Originally Posted by dublave (Post 14106302)
I think your description is fairly accurate, but at the same time I don't think it necessarily has to be a bad or inauthentic/insincere thing....

Your post makes lots of sense. I am definitely aware that I'm coming at this from a really cynical perspective. I think that's why I feel such conflict -- that she has so far remained true to herself, hasn't overly sexualized herself, and naturally embodies and encapsulates the personality and image of really young people these days. Combining multiple pop/indie rock/hip hop/EDM influences to create something "new" in that "collage" sense is definitely cool for the pop world. I think I do understand the goth aesthetic; it brings the sadness, fear, but also the willingness to face and represent the sadness and fear to the pop world on a newish level. Although emo and and this type of approach have existed for years, she puts EDM, vocoder music, and contemporary pop into that world. Thinking of Lana Del Ray, Lorde, Bon Iver, etc., those singing and vocal effects styles existed outside of the super dark "deathly" aesthetic. The song that you linked is good for certain reasons, but again, it reminds me of Immogen Heap and other autotuned stuff. Which isn't necessarily or inherently negative, and if someone enjoys it, that's all cool with me. So yeah, it's a positive and new step for pop music when really considered.

But yes, that's my conflict: That I can't totally say Eilish's stuff is as bad as and a total extension of other worse stuff in mega commercial pop ... while it still draws from and synthesizes ongoing trends from commercial pop. That said, I like some of the songs on the album and think they have good things going for them, especially Bury a Friend. It's cool that she has the baggy clothes thing going on and comes across as genuine in how she's dealing with being so young with so much fame.

I will get over all this within a few days, and you are spot on in saying, "The commercial pop world has always had its bull****. As long as you take it for what it is I still think you can have fun with it though while still having a more fulfilling relationship with whatever it is that does get you excited."

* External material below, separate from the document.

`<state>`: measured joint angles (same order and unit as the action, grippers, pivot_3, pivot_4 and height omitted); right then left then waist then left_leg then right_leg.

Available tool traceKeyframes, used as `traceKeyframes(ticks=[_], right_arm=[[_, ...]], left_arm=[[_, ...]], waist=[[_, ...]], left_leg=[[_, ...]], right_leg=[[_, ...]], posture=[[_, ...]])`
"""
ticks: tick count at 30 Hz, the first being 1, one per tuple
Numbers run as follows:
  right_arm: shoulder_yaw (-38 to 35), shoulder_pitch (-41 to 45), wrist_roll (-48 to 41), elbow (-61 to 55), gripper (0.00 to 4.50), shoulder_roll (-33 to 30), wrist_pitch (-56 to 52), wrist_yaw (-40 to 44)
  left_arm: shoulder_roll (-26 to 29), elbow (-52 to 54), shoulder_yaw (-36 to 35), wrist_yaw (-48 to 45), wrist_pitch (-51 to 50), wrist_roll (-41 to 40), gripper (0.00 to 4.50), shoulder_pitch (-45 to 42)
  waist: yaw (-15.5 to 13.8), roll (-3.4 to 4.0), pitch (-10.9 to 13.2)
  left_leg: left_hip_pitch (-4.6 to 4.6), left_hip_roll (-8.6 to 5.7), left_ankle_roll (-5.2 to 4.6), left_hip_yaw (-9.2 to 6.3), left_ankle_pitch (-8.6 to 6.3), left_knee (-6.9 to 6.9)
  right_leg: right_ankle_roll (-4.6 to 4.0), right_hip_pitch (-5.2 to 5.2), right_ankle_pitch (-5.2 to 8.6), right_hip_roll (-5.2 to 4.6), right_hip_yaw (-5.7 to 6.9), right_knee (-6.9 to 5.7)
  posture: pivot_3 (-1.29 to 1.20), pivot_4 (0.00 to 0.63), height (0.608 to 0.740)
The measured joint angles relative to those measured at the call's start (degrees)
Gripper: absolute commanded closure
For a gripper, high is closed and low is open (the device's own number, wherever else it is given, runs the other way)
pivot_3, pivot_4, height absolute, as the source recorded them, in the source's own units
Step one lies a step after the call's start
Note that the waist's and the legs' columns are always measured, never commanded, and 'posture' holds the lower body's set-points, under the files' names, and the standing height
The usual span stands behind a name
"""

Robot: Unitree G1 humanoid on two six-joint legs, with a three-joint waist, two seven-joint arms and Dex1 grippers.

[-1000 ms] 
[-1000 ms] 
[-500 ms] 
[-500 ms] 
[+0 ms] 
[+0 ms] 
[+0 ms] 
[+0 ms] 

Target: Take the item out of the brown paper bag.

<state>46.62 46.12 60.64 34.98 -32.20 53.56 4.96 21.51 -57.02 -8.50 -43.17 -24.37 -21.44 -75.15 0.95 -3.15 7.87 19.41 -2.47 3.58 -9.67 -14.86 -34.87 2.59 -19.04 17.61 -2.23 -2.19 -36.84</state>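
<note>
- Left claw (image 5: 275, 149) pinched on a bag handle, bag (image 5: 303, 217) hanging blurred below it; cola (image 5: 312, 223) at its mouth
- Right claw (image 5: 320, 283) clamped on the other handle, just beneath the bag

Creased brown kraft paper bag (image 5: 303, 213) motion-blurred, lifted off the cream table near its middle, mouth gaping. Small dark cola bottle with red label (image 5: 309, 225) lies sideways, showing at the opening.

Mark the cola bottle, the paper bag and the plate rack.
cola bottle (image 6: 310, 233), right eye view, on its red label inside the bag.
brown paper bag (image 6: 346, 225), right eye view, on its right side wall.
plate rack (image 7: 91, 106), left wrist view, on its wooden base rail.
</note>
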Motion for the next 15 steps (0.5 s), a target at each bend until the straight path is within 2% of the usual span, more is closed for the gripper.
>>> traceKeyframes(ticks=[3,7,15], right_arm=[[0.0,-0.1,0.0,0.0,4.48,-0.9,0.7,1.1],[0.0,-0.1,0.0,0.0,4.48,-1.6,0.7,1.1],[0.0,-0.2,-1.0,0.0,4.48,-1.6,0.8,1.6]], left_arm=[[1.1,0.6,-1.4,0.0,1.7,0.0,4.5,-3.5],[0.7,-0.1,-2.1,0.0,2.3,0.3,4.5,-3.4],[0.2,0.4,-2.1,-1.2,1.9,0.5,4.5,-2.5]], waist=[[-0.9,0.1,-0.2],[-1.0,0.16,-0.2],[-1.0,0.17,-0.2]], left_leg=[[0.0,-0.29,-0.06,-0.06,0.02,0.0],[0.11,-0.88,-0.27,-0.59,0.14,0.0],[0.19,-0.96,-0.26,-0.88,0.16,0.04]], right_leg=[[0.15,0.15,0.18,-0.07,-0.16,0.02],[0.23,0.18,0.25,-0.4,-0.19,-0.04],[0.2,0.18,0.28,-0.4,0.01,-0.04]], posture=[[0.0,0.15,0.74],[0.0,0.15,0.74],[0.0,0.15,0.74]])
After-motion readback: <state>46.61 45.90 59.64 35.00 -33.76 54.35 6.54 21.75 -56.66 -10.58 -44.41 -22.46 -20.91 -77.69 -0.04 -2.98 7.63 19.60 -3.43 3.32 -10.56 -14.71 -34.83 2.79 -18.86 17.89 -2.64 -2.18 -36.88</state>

chessparov2.0 21st July 2019 12:44 AM

Must_listen_to_some_Aretha_now.
"Whew I feel better already!":heh:

Hey, originally I thought this thread could just be about... The 60's Sunshine Pop group, Harpers Bizarre.
At least they feelin' Groovy! (always wondered who that could have been)
Chris

DistortingJack 21st July 2019 01:42 AM

Quote:

Originally Posted by rosewood123 (Post 14106366)
it reminds me of Immogen Heap and other autotuned stuff.

Imogen Heap is a genius and most of us would be lucky to have half her production skills.

robert82 21st July 2019 01:55 AM

Melisma is the throat disease of the current age.

And I don't know what to call it, but ending a phrase with that warbly thing. Singers with really good voices destroy their sound with this affectation.

rosewood123 21st July 2019 03:15 AM

Quote:

Originally Posted by DistortingJack (Post 14106649)
Imogen Heap is a genius and most of us would be lucky to have half her production skills.

Hey, I wasn't trying to say Imogen Heap is bad, nor are her vocal effects bad. Just that something in pop reminds me of her ... meaning that Imogen is the OG. :lol: She is very good live as well.

bgrotto 21st July 2019 04:11 AM

Always struck me as a sort of millennial version of the John Fogerty thing.

monkeyxx 21st July 2019 04:49 AM

I'm just glad I learned the phrase "whisper baby singing" so I don't have to always call it "hipster singing" which is a similar term I got in another thread.

I think the fact that everyone is talking about Billie Eilish says something about her significance.

Not that I'm a huge fan or anything, but pop music is fun to observe and take part in from time to time. All the moods, styles, occasional substance. There's a lot to it.

dublave 21st July 2019 04:55 AM

Quote:

Originally Posted by monkeyxx (Post 14106775)
but pop music is fun to observe and take part in from time to time. All the moods, styles, occasional substance. There's a lot to it.

Agreed, this is my general approach. I’m usually well on the outside, but it’s still fun to observe and cherry pick what I do like about it.